■ Assignment ■
Return each line of the records holding the string "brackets".

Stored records
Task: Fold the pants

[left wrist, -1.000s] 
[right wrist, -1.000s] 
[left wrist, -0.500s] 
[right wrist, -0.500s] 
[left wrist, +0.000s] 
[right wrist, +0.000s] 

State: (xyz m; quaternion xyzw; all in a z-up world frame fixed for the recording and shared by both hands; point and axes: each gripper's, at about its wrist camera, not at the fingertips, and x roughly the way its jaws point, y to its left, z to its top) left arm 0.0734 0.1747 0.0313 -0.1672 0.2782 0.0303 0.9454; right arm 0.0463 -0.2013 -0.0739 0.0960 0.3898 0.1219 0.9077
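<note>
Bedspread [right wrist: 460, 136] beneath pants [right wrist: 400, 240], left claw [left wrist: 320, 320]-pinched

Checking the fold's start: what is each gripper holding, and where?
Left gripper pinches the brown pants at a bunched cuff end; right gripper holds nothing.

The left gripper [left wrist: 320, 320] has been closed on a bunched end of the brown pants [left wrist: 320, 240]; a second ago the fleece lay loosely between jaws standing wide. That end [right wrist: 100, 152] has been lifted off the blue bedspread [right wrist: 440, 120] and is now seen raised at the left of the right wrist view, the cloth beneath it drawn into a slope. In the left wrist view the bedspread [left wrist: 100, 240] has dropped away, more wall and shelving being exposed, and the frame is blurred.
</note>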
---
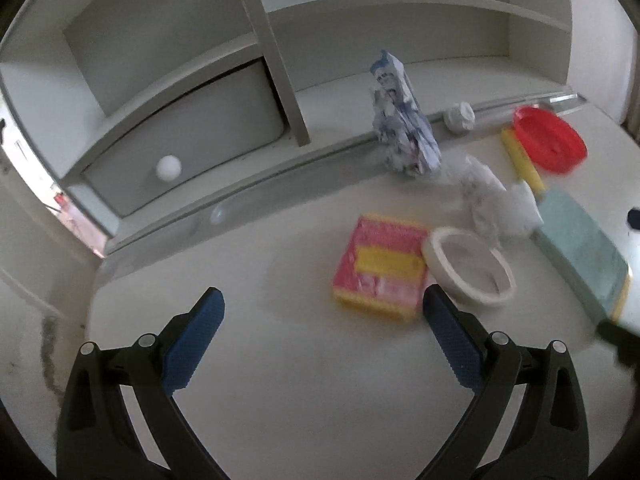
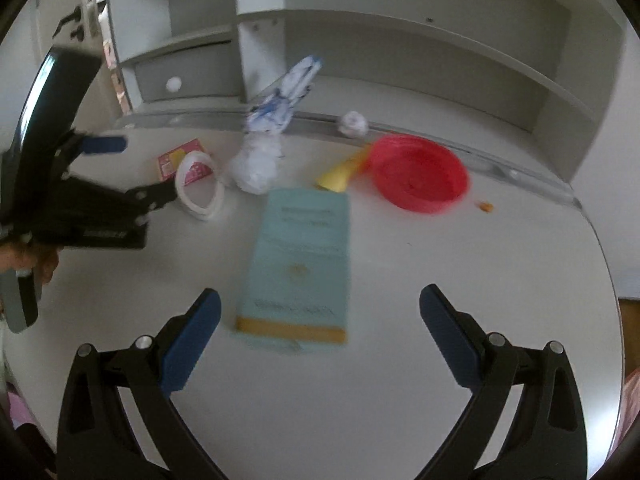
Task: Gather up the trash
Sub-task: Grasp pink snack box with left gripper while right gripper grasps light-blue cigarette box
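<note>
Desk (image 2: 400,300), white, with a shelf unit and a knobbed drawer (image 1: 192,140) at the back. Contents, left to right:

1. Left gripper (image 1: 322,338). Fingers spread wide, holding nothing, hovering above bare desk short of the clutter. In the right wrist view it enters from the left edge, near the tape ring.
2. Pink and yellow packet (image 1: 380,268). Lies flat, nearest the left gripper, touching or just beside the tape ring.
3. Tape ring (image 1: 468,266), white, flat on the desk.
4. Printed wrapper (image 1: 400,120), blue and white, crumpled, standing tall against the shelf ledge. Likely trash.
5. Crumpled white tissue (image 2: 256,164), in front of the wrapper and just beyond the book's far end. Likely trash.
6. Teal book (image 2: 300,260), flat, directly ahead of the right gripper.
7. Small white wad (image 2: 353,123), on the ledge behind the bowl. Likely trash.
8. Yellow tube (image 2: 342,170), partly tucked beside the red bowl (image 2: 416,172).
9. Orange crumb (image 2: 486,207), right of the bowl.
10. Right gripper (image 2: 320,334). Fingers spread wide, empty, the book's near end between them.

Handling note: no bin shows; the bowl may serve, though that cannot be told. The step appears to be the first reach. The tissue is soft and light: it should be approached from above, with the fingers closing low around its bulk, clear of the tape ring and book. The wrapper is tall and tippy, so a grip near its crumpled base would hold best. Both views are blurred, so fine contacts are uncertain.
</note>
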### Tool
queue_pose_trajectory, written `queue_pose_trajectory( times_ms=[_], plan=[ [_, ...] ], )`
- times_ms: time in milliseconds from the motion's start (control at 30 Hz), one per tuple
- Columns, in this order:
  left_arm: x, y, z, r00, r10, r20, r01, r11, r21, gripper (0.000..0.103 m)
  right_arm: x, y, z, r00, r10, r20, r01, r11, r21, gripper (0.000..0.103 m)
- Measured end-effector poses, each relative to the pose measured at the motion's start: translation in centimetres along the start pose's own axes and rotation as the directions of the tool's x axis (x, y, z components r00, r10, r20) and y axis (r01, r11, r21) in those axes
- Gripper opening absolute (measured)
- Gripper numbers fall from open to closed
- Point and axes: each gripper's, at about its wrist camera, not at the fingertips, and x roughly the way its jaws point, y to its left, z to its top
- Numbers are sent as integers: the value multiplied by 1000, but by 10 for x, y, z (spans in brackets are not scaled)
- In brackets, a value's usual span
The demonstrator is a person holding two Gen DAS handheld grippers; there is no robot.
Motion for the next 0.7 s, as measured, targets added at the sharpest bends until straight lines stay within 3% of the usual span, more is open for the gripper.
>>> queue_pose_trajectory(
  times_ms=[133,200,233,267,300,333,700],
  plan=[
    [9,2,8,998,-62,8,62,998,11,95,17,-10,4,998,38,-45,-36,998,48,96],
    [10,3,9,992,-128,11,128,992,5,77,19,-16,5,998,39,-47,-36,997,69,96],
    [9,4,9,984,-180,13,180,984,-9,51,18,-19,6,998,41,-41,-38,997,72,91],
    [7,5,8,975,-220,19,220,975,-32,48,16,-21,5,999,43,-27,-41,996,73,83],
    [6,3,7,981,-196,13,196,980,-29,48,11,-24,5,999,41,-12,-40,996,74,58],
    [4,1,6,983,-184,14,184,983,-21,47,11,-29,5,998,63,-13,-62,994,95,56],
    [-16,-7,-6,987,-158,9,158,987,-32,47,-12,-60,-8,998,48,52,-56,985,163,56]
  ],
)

■ The answer ■
- Numbers are sent as integers: the value multiplied by 1000, but by 10 for x, y, z (spans in brackets are not scaled)
- In brackets, a value's usual span

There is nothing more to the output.